▸ Work item
Even the shortest line counts, so transcribe all the data exactly.

▸ Supplied material

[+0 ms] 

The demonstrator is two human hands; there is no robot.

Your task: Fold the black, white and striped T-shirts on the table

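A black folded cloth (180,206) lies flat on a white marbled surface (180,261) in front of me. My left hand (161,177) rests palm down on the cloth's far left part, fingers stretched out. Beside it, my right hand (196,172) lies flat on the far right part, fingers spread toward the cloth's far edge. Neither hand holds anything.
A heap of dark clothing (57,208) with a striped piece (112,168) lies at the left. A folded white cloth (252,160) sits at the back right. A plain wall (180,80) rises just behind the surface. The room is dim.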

▸ Written solution
[+0 ms] 

The demonstrator is two human hands; there is no robot.

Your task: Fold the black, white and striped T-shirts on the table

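A black folded cloth (180,206) lies flat on a white marbled surface (180,261) in front of me. My left hand (161,177) rests palm down on the cloth's far left part, fingers stretched out. Beside it, my right hand (196,172) lies flat on the far right part, fingers spread toward the cloth's far edge. Neither hand holds anything.
A heap of dark clothing (57,208) with a striped piece (112,168) lies at the left. A folded white cloth (252,160) sits at the back right. A plain wall (180,80) rises just behind the surface. The room is dim.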

Nothing further is required for this exercise.